The next step during the surgery, after they remove the left half of my thyroid with the lump attached is when they rush it off to pathology to look for cancer. Then, if they find no cancer, just meaningless lumpage, they sew me back up and I get my scar for keeps. And the right half of my thyroid. But if they find cancer, So long, right half of my thyroid! I will be thyroid-less. And I will have to use Synthroid. Which is not a big deal compared to cancer. The only problem is that I will have to go for four to six weeks without any thyroid medication at all, so they can check me for more cancer. In Pete the surgeon's words, I will be miserable. He said that Chinua would crawl to him on hands and knees asking him to put me out of my misery. Or something to that effect. He said that my brain will be screaming for the Synthroid. And that I will be depressed and gaining weight with no energy. It sounds a lot like pregnancy to me. Times a thousand.
This worries me.
I mean, I'm not going to cross that bridge until I come to it, but if you tell a girl who's already struggling with her emotions and low energy level that you might have to take away her normal hormones which help her with feeling even as good as she does, she might worry. Just a little bit.
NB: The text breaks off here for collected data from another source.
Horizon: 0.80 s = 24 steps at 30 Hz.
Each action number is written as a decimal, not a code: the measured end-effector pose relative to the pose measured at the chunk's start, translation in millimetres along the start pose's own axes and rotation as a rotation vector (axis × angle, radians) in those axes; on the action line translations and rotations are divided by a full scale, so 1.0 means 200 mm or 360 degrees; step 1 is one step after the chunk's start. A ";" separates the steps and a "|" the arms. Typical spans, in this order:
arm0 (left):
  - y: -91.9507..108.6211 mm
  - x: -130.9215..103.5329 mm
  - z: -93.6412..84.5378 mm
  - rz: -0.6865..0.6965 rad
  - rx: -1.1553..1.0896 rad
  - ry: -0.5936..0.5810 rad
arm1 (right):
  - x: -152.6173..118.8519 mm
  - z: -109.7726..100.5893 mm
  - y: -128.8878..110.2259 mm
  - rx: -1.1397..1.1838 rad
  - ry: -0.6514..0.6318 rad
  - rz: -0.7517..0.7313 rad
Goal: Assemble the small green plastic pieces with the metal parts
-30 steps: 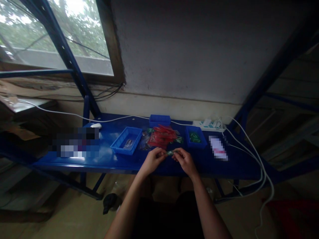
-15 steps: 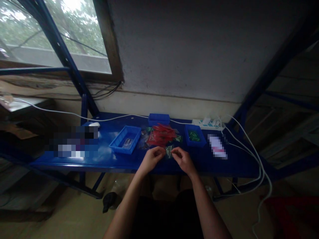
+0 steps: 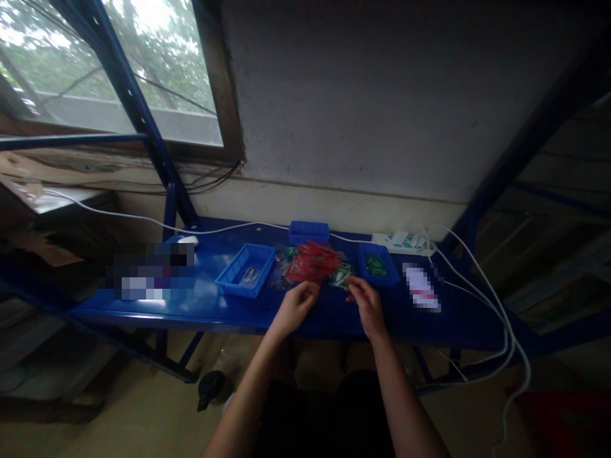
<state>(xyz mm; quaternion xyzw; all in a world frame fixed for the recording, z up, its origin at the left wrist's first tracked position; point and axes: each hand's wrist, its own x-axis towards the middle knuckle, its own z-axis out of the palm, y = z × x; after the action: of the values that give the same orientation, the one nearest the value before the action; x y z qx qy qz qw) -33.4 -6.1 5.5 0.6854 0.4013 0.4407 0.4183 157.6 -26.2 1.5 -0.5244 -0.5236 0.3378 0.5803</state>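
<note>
My left hand is at the front of the pile of red packets, its fingers curled together. Whatever may be between those fingertips is hidden. To the right, my right hand has its thumb and forefinger pinched at the edge of a small clear packet with green contents, beside the red pile. Several clear packets lie left of the red ones. Dim light and blur hide the finer detail.
A blue tray with a few clear packets stands left, and another blue tray with green pieces stands right. Behind the pile is a third blue bin. A power strip and white cables lie at the right of the blue table.
The green packet, earlier between both hands, now lies further right and back by the pile. My right hand has moved right with it, away from my left hand. The view has shifted slightly.
</note>
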 end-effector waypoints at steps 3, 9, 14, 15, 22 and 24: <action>0.00 0.00 0.00 0.0000 0.0010 -0.0026 | 0.05 -0.04 0.01 0.0073 0.0069 -0.0053; 0.01 -0.01 0.01 0.0024 0.0040 -0.0032 | 0.10 -0.03 0.06 -0.0736 -0.0237 -0.0276; 0.01 -0.01 0.00 0.0037 0.0084 -0.0047 | 0.18 0.06 0.00 -0.1628 -0.0197 -0.0150; 0.00 -0.01 0.00 0.0041 0.0091 -0.0049 | 0.20 0.07 -0.02 -0.1752 -0.0226 -0.0100; 0.01 -0.01 0.00 0.0030 0.0092 -0.0089 | 0.21 0.11 -0.12 -0.2180 -0.0223 -0.0078; 0.01 -0.01 0.00 0.0016 0.0096 -0.0100 | 0.18 0.09 -0.14 -0.2175 -0.0210 -0.0157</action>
<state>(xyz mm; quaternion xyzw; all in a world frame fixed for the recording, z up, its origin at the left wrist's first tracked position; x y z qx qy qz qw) -33.2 -8.9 7.1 0.7133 0.3975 0.4088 0.4075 144.3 5.4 35.8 -0.7266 -0.6767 -0.0637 0.1009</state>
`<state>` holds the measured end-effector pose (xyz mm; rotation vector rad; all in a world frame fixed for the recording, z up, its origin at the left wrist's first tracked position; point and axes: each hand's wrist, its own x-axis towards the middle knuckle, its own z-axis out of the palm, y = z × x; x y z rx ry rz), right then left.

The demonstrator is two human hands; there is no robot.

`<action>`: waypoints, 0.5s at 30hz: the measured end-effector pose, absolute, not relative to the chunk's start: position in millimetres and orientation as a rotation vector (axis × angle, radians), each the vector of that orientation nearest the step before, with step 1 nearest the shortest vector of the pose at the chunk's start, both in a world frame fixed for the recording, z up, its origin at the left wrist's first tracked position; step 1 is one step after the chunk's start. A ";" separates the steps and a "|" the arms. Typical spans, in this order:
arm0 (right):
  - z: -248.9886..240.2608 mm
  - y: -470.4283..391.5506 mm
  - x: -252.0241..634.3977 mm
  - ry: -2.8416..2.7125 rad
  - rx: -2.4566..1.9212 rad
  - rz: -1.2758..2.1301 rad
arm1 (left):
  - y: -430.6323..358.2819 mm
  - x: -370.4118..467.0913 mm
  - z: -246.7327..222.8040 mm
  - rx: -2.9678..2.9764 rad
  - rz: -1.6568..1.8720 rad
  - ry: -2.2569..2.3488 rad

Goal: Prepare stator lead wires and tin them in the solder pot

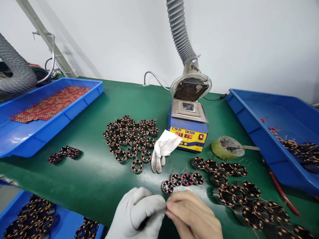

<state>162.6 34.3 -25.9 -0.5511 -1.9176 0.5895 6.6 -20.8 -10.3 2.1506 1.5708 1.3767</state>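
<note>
My left hand [138, 212], in a white glove, is closed with its fingers curled. Its fingertips meet those of my bare right hand [194, 214], which is pinched; anything between them is hidden or too small to name. Just beyond my hands stand several ring-shaped motor stators: a black one [167, 187] nearest, then a pink-marked one [187, 179] among others in a short row. A second white glove [166, 146] lies against a larger cluster of stators [132, 152]. More stators [239, 194] with loose wire ends fill the right of the green table [92, 186].
A blue and yellow solder pot [188, 136] stands under an exhaust hood [190, 88]. Right of it are a green-yellow cup [223, 152] and red-handled pliers [284, 192]. Blue trays [59, 122] [264, 146] flank the table; another blue tray [64, 222] with stators sits lower left.
</note>
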 end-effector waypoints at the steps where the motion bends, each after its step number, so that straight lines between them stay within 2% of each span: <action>1: -26.6 33.3 162.3 -1.968 -0.558 0.545 | -20.7 7.3 -10.4 2.215 1.357 1.636; 3: -29.5 30.0 161.0 -1.996 -0.650 0.727 | -20.7 8.1 -9.7 2.404 1.299 1.765; 6: -34.2 25.4 158.3 -1.672 -0.753 1.624 | -22.4 6.7 -6.6 2.595 1.232 1.824; 7: -34.8 24.7 157.8 -1.522 -0.735 1.823 | -23.2 5.9 -5.5 2.583 1.204 1.808; 8: -34.8 24.7 157.6 -1.439 -0.710 1.870 | -23.9 5.1 -4.8 2.525 1.201 1.791; 9: -34.1 25.2 157.8 -1.456 -0.702 1.783 | -24.3 4.4 -4.5 2.429 1.235 1.777; 13: -28.3 30.3 160.6 -1.752 -0.655 0.950 | -22.3 4.8 -8.7 2.088 1.394 1.583; 15: -26.4 32.7 161.3 -1.847 -0.572 0.715 | -20.2 6.0 -11.9 2.011 1.438 1.541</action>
But, all that aside, I'm not that anxious. The biggest thing I worry about? My dread of receiving an IV. I think I will faint, I think I will punch the nurse, I think I will throw up. I am such a wimp over needle
s. And a small part of me does want to throw myself to the ground and refuse to do anymore anything because don't you know I might be DYING?
February 23, 2006
I watched "Born into Brothels" the other day and was taken right back to India. It was an amazing movie, a documentary shot in Kolkata about a woman who gave cameras to the children of prostitutes living in the Red Light District. She taught them how to take photographs, and they took beautiful and haunting pictures of things around them. They were so wise for their years. Wise and innocent in the worst of situations. Some of the footage was the best I've seen of India, capturing the chaos and beauty that exists there.
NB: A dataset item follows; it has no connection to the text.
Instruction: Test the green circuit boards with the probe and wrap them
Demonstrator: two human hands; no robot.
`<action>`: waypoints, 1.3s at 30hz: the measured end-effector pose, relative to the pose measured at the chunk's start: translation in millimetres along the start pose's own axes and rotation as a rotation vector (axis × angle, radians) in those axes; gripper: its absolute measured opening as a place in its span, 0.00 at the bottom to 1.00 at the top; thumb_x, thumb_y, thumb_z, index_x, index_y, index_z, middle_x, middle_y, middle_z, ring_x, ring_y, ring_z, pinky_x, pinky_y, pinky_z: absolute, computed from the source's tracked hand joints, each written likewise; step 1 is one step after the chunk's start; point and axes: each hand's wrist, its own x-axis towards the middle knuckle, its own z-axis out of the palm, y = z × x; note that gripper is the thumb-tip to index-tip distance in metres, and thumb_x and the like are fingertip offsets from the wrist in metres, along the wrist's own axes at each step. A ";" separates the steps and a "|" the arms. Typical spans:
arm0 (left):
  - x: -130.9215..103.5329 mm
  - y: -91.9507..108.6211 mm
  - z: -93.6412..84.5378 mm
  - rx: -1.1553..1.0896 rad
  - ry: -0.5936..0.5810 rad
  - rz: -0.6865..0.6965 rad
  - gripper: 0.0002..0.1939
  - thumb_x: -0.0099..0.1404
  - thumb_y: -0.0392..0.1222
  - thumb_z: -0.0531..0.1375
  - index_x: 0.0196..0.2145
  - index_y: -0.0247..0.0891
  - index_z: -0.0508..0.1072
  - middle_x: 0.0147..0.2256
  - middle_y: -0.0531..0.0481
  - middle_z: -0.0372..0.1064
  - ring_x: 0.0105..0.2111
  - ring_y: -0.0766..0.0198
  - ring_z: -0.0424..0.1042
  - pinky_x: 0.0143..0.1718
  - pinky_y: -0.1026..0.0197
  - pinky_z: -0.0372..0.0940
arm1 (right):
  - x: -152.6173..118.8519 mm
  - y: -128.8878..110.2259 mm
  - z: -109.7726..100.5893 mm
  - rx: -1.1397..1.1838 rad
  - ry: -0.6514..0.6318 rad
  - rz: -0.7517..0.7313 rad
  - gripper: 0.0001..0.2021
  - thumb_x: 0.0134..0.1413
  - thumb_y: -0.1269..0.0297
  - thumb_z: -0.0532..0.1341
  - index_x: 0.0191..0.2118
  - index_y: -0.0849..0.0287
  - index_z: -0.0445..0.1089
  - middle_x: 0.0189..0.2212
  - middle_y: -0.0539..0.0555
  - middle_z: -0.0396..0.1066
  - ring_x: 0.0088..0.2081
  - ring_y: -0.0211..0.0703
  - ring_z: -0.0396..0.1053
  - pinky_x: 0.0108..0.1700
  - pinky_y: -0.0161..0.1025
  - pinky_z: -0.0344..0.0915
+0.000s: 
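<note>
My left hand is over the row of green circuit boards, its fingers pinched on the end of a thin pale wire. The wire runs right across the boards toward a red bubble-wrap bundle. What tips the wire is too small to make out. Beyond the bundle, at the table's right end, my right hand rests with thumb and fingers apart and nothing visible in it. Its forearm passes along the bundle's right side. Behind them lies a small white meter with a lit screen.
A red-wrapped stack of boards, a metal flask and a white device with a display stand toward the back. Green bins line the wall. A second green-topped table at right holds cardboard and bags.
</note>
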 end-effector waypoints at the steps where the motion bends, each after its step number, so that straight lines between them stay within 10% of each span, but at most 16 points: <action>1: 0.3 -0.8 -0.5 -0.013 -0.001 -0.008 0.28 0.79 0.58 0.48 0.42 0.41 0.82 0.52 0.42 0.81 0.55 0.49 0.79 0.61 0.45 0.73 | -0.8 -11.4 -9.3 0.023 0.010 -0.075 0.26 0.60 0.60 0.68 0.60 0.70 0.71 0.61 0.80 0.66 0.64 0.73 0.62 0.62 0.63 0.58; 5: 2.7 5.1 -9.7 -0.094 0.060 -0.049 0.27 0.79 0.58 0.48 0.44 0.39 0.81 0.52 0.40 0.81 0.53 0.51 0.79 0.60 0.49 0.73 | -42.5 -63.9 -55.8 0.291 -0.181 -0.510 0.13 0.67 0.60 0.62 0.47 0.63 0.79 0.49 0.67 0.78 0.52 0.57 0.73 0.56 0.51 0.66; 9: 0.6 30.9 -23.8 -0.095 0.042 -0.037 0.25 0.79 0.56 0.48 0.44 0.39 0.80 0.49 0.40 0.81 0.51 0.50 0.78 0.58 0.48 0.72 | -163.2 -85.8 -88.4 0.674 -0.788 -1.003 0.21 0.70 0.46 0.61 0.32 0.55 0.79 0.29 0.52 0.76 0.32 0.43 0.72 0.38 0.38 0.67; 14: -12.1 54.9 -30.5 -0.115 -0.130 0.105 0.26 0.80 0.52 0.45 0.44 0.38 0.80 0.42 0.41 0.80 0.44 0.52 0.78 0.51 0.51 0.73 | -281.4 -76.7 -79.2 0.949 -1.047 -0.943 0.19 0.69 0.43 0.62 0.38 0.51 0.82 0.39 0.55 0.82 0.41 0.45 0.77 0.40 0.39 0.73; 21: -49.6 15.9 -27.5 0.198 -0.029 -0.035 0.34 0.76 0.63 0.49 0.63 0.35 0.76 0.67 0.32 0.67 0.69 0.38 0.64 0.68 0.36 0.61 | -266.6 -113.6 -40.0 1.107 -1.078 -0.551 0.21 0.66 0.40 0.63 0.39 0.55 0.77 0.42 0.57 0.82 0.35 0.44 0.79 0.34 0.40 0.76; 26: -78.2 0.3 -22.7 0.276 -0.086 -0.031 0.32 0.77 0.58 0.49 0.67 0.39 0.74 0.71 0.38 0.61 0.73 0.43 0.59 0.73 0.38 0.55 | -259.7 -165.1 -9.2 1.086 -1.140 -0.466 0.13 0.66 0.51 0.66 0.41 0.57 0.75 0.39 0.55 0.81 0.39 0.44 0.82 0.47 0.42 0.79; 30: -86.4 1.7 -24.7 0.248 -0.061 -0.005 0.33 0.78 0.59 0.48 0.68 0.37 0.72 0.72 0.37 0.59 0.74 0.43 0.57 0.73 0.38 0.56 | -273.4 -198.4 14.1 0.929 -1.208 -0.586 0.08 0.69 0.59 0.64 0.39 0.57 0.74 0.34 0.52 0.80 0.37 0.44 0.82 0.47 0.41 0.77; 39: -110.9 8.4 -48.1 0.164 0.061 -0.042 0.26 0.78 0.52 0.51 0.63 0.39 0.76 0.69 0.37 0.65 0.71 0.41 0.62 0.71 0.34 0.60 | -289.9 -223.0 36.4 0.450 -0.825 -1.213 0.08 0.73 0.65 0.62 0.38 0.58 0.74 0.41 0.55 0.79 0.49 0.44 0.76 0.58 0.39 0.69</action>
It made me remember the first time I landed in New Delhi and the way I immediately felt overwhelmed by the problems of India. I was eighteen and had never been outside of North America. Everywhere I looked, there was sadness, people...babies...with hands outstretched. My friend Christy and I decided to wash the feet of some of the street kids one night, right after we arrived, on the streets of Delhi. We bought a bucket and some soap, probably for a few cents, and squatted next to the gutter to wash some of the dirtiest tiny feet that we had ever seen. We eventually had to leave because some men were bothering us, but feet washing became one way we had of breaking our sadness wide-open and doing something that caused people to wonder. Jesus washed his disciple's feet before he died. He must have been overwhelmed by everything he saw; sick people, angry people; and so he made a statement by making dirty feet clean. In India, where bare feet are cracked and dirty, it meant something like what it would have meant to the disciples. It's not much, but it's care, it's touch, it's tenderness. Sometimes tenderness is the last thing people receive, but something they need desperately.